## Problem description
Show all lines from the data that include the word "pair".

━━━ Supplied material

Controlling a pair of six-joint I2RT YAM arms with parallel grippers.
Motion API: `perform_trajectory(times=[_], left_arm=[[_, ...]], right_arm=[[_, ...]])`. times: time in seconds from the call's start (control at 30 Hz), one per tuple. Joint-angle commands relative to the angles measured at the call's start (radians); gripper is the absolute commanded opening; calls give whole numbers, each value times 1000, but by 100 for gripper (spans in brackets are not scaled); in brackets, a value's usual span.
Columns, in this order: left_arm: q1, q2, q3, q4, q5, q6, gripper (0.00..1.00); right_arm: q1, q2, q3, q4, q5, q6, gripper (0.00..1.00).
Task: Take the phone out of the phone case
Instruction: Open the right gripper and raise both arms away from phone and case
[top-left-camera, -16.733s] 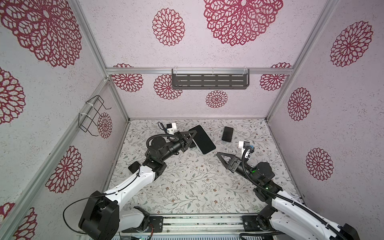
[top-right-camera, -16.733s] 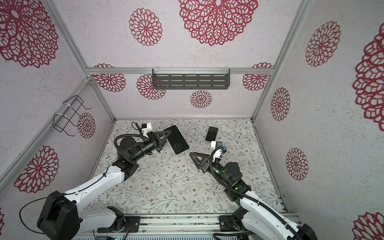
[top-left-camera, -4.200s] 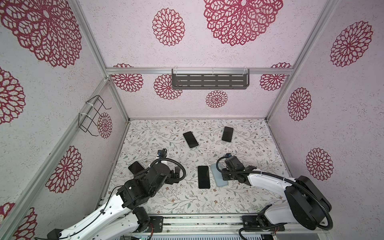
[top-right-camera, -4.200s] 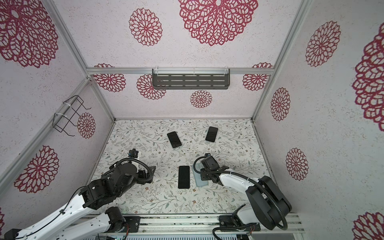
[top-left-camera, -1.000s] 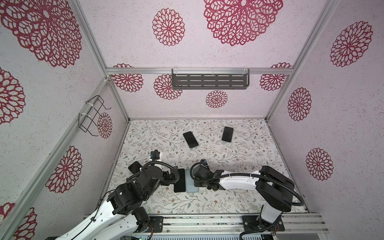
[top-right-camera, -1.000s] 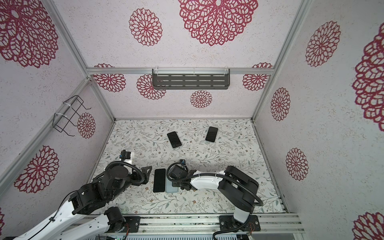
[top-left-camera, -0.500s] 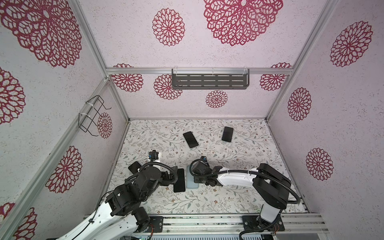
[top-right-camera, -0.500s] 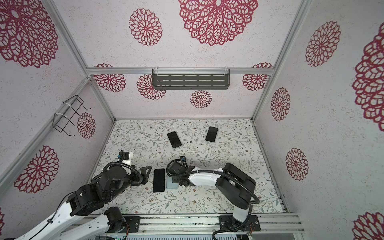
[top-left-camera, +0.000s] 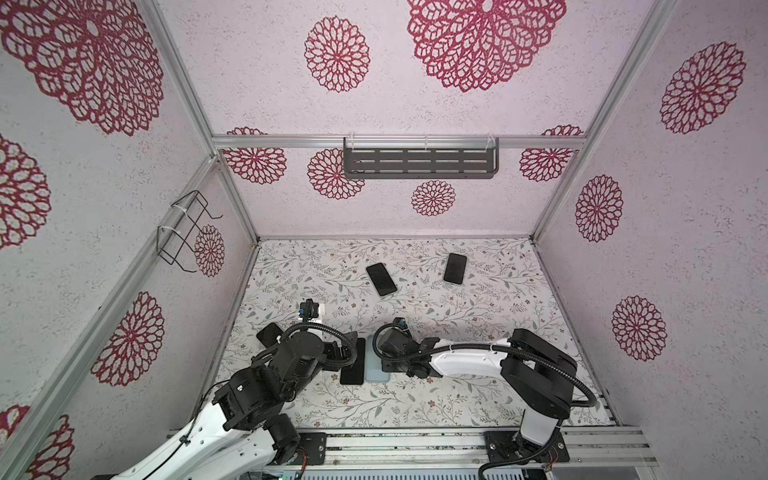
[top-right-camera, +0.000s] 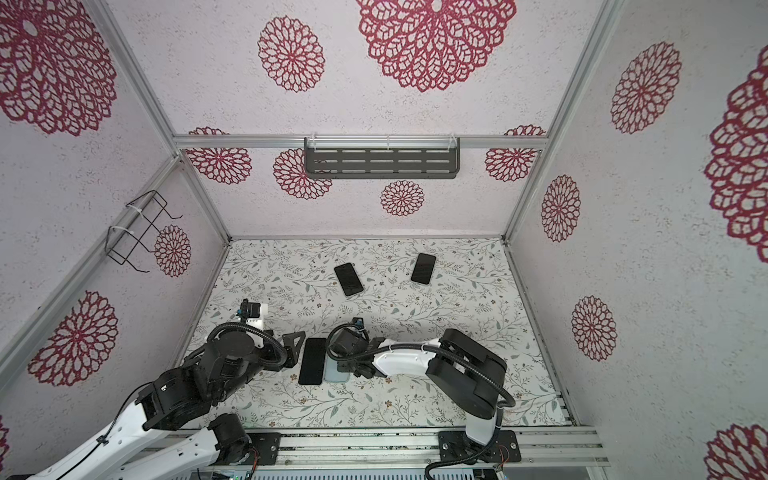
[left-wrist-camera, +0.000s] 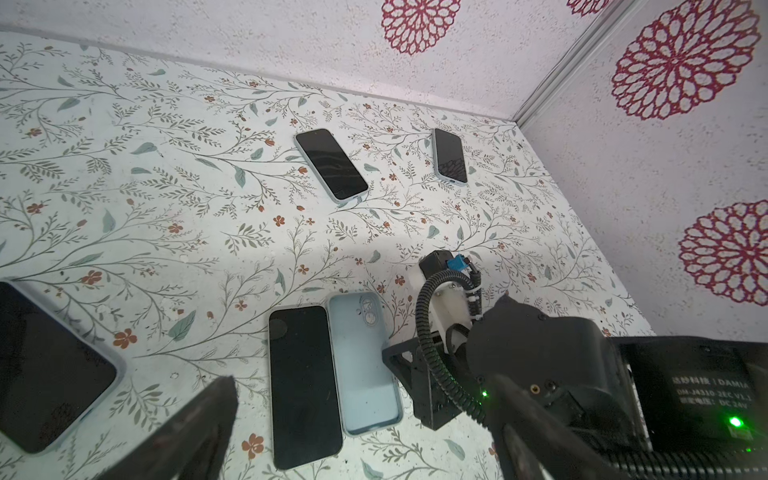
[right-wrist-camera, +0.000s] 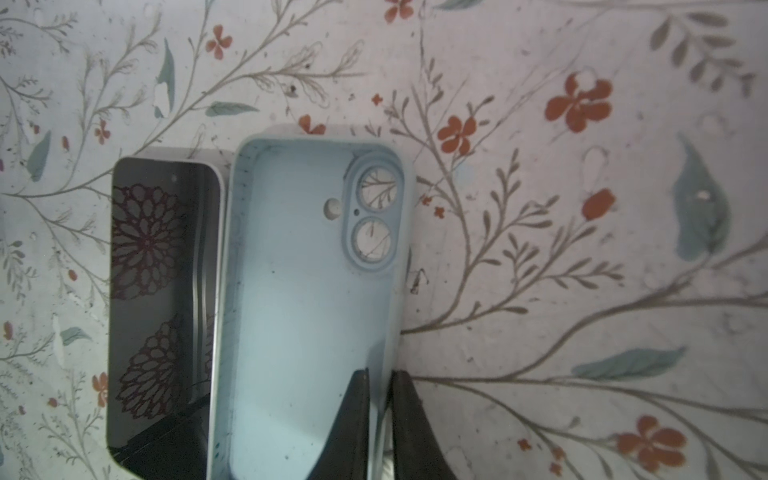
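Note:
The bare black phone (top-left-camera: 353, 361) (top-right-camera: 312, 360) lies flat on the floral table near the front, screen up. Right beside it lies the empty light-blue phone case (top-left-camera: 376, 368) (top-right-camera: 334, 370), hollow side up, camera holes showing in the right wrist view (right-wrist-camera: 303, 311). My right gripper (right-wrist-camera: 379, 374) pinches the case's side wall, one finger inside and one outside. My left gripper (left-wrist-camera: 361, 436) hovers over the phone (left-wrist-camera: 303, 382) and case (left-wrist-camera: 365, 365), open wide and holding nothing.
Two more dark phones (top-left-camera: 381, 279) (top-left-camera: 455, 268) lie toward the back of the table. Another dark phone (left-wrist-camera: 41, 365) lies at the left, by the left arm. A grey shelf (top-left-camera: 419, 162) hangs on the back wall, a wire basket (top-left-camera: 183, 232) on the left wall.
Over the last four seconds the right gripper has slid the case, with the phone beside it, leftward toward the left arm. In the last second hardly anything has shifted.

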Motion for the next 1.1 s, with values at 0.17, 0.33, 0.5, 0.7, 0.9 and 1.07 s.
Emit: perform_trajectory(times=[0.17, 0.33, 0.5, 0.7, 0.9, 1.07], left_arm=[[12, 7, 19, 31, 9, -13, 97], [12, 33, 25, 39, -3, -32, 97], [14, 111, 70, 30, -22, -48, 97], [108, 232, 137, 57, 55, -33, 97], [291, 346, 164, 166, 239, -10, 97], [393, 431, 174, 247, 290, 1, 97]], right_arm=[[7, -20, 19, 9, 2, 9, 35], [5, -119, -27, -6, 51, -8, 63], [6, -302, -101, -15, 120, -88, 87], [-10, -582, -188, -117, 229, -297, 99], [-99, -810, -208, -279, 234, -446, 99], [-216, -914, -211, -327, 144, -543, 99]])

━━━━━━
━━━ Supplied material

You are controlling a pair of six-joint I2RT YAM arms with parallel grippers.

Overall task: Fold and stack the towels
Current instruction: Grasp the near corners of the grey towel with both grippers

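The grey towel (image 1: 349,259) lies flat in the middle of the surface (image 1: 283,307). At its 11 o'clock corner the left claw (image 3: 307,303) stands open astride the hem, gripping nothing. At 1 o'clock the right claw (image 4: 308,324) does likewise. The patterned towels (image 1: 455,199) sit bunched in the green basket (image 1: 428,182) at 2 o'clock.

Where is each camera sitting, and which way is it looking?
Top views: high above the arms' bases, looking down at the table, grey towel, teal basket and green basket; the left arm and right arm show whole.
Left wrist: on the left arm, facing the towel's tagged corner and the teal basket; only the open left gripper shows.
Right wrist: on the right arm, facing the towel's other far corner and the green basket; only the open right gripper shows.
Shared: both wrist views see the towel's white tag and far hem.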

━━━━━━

## Task response
Controlling a pair of six-joint I2RT YAM arms with parallel grippers.
You are controlling a pair of six-joint I2RT YAM arms with parallel grippers.

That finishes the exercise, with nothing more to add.